# Training Fraud Detection Data

In [1]:
import pandas as pd
import numpy as np
from sklearn.tree import DecisionTreeClassifier
from sklearn.ensemble import RandomForestClassifier
from sklearn.metrics import classification_report
from sklearn.metrics import auc
from sklearn.cross_validation import train_test_split
from sklearn.grid_search import GridSearchCV
import imblearn
import matplotlib.pyplot as plt
import seaborn as sns



%matplotlib inline

## Prepare Training/Testing Data

In [12]:
dat = pd.read_csv('./../data/explored.csv')

In [14]:
final_cols = ['merchantidentifier','first_transaction_amount','time_to_first_txn','loc_hmg_coeff','org_fraud_prevalence','is_fraud']

In [25]:
dat_sub = dat[final_cols]

In [34]:
#convert loc_hmg_coeff into a categorical so that the trees traverse each similarity category
dat_sub = pd.get_dummies(dat_sub, columns=['loc_hmg_coeff'])

In [36]:
dat_sub.sample(3)

Unnamed: 0,merchantidentifier,first_transaction_amount,time_to_first_txn,org_fraud_prevalence,is_fraud,loc_hmg_coeff_0.25,loc_hmg_coeff_0.5,loc_hmg_coeff_0.75,loc_hmg_coeff_1.0
41824,38708331,301.24,3,0.024647,0,0.0,0.0,0.0,1.0
116222,41581539,19.0,2,0.046667,0,0.0,1.0,0.0,0.0
103663,43394609,19.99,1,0.025276,0,0.0,0.0,0.0,1.0


In [38]:
Xtrain, Xtest, ytrain, ytest = train_test_split(dat_sub[['first_transaction_amount','time_to_first_txn','loc_hmg_coeff_0.25','loc_hmg_coeff_0.5','loc_hmg_coeff_0.75','loc_hmg_coeff_1.0','org_fraud_prevalence']],
                                                dat_sub[['is_fraud']], train_size=0.75)

In [59]:
Xtrain.to_csv('./../data/xtrain.csv', index=False)
ytrain.to_csv('./../data/ytrain.csv', index=False)
Xtest.to_csv('./../data/xtest.csv', index=False)
ytest.to_csv('./../data/ytest.csv', index=False)

## Cost Sensitive Learning  

Assigning a high cost to misclassification of the minority class, and trying to minimize the overall cost.
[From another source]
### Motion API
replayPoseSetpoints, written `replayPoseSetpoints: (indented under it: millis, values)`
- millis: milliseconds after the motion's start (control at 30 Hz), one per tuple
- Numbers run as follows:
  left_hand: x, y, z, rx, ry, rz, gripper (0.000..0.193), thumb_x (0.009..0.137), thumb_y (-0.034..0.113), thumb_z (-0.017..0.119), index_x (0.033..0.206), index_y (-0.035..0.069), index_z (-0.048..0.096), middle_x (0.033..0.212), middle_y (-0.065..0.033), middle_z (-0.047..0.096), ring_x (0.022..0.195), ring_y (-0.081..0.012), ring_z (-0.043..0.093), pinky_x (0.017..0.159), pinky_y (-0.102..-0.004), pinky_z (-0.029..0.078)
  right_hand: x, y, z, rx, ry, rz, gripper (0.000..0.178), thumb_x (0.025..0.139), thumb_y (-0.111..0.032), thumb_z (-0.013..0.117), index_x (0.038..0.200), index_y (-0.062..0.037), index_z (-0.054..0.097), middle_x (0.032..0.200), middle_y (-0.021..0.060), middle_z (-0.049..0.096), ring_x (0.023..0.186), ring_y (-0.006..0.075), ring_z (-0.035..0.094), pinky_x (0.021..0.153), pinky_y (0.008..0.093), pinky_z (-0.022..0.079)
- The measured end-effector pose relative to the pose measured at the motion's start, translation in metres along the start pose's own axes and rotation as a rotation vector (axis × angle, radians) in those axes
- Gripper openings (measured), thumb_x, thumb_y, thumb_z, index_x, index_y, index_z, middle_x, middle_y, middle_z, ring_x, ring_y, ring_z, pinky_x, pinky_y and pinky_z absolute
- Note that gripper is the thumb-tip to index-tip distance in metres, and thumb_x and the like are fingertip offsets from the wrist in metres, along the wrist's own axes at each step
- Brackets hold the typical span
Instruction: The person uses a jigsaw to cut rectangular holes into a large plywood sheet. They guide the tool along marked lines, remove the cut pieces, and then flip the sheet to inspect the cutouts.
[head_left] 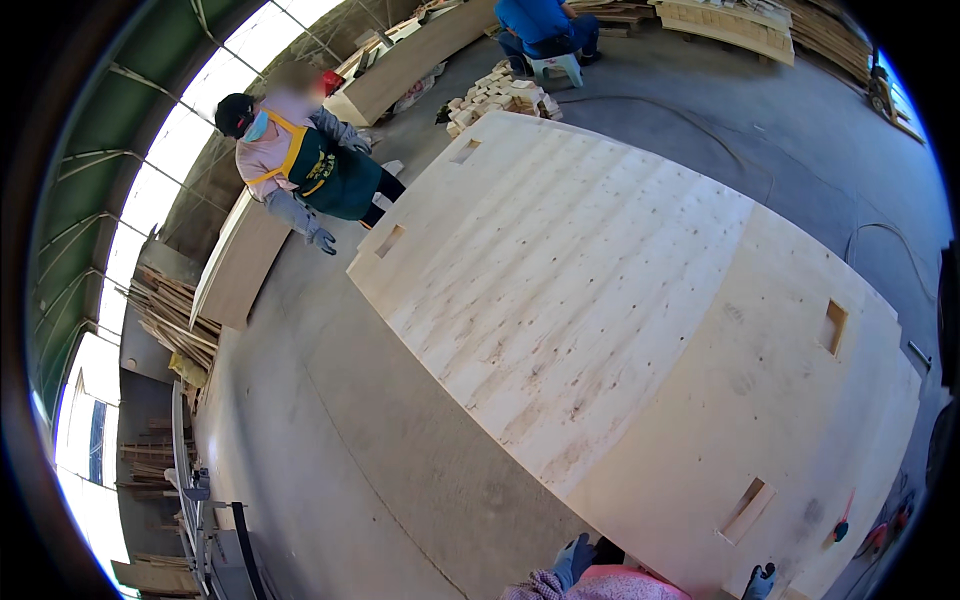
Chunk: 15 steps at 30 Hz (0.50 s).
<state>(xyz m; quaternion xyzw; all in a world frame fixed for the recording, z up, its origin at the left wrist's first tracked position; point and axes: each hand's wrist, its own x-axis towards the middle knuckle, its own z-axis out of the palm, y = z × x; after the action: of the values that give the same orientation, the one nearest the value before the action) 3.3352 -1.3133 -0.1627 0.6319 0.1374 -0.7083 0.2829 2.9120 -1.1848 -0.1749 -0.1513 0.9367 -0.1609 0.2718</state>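
A large pale plywood panel (590, 300) lies in front of me, stretching from the lower right to the upper middle. Rectangular slots are cut near its corners; the near one holds a wood strip (748, 513). My left hand (574, 560), in a blue-grey glove, is beside the panel's near left edge with its fingers stretched out, nothing seen in it. Gloved too, my right hand (760, 581) is over the panel's near end, fingers apart, partly cut off by the picture's lower edge. A small tool with a red shaft (842, 528) rests on the panel near my right hand.
A co-worker (315, 165) in a green apron and gloves stands by the far left corner. Another person in blue (540, 30) sits on a stool (557, 68) behind a pile of wood blocks (503, 100). Stacked boards (240, 260) stand left; a hose (690, 120) crosses the floor.
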Motion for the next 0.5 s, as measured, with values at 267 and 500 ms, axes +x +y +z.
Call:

Reference: http://statistics.berkeley.edu/sites/default/files/tech-reports/666.pdf

We propose two ways to deal with the problem of extreme imbalance, both based on the random Forest
(RF) algorithm (Breiman, 2001). One incorporates class weights into the RF classifier, thus making it cost
sensitive, and it penalizes misclassifying the minority class. The other combines the sampling technique
and the ensemble idea. It down-samples the majority class and grows each tree on a more balanced data
set. A majority vote is taken as usual for prediction.  

However, similar to most classifiers, RF can also suffer from the curse of learning
from an extremely imbalanced training data set. As it is constructed to minimize the overall error rate, it
will tend to focus more on the prediction accuracy of the majority class, which often results in poor accuracy
for the minority class. To alleviate the problem, we propose two solutions: balanced random forest (BRF)
and weighted random forest (WRF).

Balanced Random Forest  

As recent
research shows (e.g., Ling & Li (1998),Kubat & Matwin (1997),Drummond & Holte (2003)), for the tree
classifier, artificially making class priors equal either by down-sampling the majority class or over-sampling
the minority class is usually more effective with respect to a given performance measurement, and that downsampling
seems to have an edge over over-sampling. However, down-sampling the majority class may result
in loss of information, as a large part of the majority class is not used. Random forest inspired us to ensemble
trees induced from balanced down-sampled data. The Balanced Random Forest (BRF) algorithm is shown
below:
1. For each iteration in random forest, draw a bootstrap sample from the minority class. Randomly draw
the same number of cases, with replacement, from the majority class.
2. Induce a classification tree from the data to maximum size, without pruning. The tree is induced with
the CART algorithm, with the following modification: At each node, instead of searching through all
variables for the optimal split, only search through a set of mtry randomly selected variables.
3. Repeat the two steps above for the number of times desired. Aggregate the predictions of the ensemble
and make the final prediction.

Weighted Random Forest  

Another approach to make random forest more suitable for learning from extremely imbalanced data follows
the idea of cost sensitive learning. Since the RF classifier tends to be biased towards the majority class, we
shall place a heavier penalty on misclassifying the minority class. We assign a weight to each class, with the
minority class given larger weight (i.e., higher misclassification cost). The class weights are incorporated
into the RF algorithm in two places. In the tree induction procedure, class weights are used to weight
the Gini criterion for finding splits. In the terminal nodes of each tree, class weights are again taken into
consideration. The class prediction of each terminal node is determined by “weighted majority vote”; i.e.,
the weighted vote of a class is the weight for that class times the number of cases for that class at the
terminal node. The final class prediction for RF is then determined by aggregatting the weighted vote from
each individual tree, where the weights are average weights in the terminal nodes. Class weights are an
essential tuning parameter to achieve desired performance. The out-of-bag estimate of the accuracy from
RF can be used to select weights.

In [3]:
np.bincount(np.array([0,0,1,1,2,1,1]))

array([2, 4, 1])

In [4]:
y = [1, 0, 1, 1, 1, 1, 0, 0, 1, 1]

In [7]:
(2*np.bincount(y))

array([ 6, 14])

In [11]:
10.0/np.array([6,14])

array([ 1.66666667,  0.71428571])